■ **WORK ORDER**
Among the entries below, the lines from the one with "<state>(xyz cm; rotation" up to and including the one with "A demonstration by" are to be restated exactly, without pictures.
RECORD EXCERPTS below:
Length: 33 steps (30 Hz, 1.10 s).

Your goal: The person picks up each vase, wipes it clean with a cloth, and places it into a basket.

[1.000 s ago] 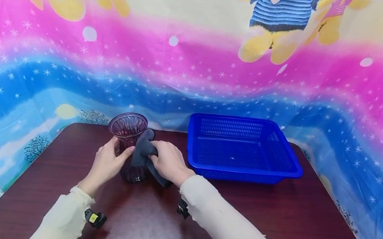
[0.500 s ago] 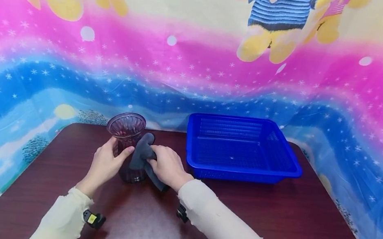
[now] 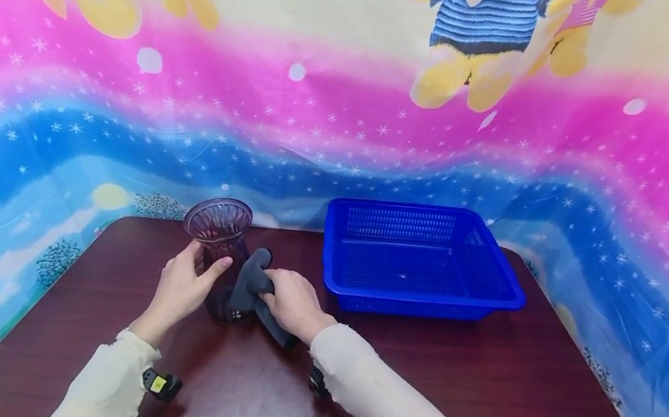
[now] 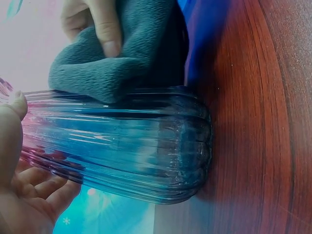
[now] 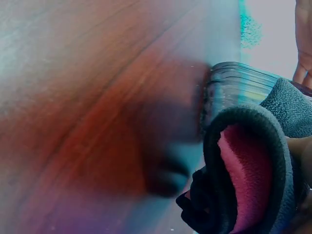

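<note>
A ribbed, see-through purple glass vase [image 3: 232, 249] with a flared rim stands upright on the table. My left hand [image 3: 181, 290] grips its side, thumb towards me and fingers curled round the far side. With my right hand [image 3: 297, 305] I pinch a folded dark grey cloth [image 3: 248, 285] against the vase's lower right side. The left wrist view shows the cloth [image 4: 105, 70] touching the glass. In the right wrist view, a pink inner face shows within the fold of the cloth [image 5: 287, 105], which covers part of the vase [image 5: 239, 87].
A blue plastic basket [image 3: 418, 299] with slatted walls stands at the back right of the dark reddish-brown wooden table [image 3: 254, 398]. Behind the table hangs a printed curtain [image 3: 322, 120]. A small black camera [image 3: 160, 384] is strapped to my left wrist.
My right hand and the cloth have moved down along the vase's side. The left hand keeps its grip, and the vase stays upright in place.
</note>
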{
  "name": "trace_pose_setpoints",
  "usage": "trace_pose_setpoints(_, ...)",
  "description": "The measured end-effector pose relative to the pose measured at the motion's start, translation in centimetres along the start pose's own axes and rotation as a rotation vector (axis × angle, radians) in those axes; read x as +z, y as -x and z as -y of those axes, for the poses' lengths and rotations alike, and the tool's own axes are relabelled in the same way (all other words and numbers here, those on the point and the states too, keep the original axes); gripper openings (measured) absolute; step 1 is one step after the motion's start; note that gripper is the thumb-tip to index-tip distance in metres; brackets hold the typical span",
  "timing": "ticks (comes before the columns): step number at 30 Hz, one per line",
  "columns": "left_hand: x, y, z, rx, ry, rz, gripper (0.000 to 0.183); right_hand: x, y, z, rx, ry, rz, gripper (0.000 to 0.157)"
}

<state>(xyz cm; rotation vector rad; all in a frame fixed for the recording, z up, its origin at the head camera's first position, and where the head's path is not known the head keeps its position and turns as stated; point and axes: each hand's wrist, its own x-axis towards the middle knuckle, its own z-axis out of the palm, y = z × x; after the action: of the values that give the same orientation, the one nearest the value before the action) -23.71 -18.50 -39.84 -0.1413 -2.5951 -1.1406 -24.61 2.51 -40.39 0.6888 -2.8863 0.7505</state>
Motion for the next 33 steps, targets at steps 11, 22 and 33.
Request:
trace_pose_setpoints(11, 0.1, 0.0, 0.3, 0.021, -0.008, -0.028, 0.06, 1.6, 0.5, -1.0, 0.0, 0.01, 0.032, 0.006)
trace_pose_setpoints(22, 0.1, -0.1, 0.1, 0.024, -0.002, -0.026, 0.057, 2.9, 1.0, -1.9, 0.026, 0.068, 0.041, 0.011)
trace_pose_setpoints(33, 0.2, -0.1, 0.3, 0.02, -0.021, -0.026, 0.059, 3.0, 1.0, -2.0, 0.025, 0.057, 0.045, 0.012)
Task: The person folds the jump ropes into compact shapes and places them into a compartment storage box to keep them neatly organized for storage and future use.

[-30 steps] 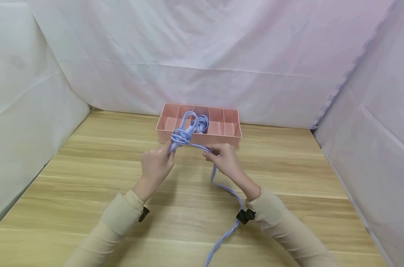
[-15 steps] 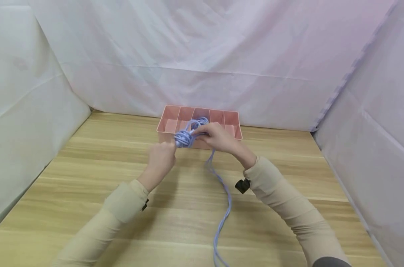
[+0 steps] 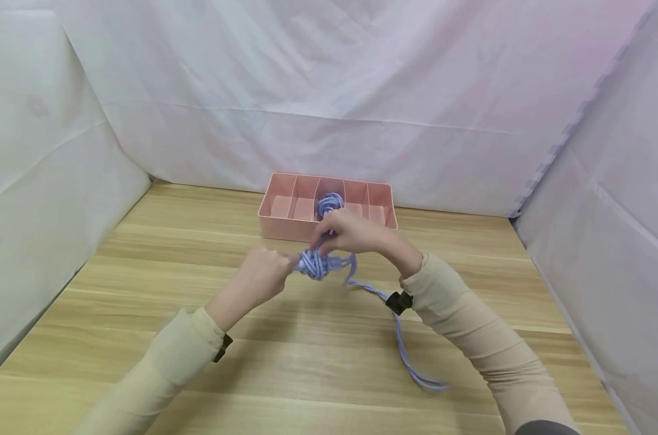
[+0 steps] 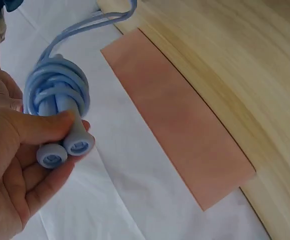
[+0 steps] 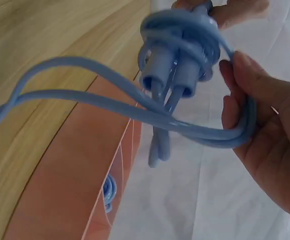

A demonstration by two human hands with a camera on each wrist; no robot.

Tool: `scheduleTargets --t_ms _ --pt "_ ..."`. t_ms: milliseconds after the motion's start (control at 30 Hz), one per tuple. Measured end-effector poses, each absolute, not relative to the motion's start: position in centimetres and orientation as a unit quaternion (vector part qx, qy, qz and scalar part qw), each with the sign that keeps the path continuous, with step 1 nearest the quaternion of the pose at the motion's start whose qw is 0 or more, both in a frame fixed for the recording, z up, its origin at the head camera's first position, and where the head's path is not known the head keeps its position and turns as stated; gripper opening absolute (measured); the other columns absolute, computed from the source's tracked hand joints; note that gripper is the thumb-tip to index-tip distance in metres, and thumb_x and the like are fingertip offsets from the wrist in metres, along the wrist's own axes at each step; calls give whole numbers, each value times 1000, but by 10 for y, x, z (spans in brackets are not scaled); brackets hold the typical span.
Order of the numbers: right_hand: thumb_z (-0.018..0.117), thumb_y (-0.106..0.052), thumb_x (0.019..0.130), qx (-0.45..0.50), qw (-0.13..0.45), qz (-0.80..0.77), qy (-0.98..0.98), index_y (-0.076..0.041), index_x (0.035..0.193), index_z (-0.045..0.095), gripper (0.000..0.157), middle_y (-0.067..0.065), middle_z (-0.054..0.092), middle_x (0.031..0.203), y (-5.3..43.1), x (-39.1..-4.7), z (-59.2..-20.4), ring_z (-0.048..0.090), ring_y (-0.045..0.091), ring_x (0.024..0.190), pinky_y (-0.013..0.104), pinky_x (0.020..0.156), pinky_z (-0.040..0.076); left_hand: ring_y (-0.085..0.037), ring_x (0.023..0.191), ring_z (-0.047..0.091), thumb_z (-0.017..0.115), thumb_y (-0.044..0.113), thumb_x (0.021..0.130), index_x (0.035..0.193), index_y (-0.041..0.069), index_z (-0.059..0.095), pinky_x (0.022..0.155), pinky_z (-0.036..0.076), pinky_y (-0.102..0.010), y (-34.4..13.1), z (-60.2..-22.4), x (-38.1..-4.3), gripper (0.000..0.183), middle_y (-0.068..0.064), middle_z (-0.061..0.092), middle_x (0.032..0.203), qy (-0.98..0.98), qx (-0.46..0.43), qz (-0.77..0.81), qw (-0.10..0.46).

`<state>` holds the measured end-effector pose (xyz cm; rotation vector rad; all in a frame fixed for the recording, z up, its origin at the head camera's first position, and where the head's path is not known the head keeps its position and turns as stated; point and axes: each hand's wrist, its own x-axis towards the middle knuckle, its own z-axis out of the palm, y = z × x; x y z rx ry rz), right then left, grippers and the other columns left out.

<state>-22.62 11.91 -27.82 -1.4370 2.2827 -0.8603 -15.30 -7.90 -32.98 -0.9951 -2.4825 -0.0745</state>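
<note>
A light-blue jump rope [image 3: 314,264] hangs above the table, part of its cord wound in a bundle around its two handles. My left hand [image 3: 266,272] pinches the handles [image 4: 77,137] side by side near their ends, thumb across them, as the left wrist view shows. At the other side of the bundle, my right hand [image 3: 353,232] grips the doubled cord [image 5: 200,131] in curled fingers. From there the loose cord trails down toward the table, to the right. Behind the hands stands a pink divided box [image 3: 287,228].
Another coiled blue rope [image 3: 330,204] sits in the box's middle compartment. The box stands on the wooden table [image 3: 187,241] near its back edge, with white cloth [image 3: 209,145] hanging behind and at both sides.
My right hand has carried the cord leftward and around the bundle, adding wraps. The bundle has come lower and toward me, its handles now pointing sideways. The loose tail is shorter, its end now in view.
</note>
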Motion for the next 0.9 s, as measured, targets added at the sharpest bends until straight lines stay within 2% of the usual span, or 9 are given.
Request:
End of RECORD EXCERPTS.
■ **ANSWER SPACE**
<state>(xyz cm; rotation vector rad; all in a frame fixed for the recording, z up, its origin at the head camera's first position, and where the head's path is not known the head keeps its position and turns as stated; point and axes: each hand's wrist, its own x-axis towards the middle knuckle, its own z-axis out of the palm, y = z × x; after the action: of the values that give the same orientation, the one nearest the value before the action) -23.71 -18.50 -39.84 -0.1413 -2.5951 -1.1406 -24.61 2.51 -40.39 0.6888 -2.8863 0.7505</state>
Motion for the next 33 steps, targets at steps 11, 22 and 33.
Request:
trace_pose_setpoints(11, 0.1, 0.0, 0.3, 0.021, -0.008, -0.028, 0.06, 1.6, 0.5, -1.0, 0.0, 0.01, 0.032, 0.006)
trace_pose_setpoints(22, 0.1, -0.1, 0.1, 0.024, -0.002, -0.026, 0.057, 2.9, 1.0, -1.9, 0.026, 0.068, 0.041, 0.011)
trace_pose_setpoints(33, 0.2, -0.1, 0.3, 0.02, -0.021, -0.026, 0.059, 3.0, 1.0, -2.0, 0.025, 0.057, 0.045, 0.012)
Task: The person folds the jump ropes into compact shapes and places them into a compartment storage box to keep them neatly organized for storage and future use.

[-30 steps] 
[-15 steps] 
[+0 steps] 
[+0 steps] 
[+0 steps] 

A demonstration by two human hands with a camera on each wrist; no robot.

No further output is required.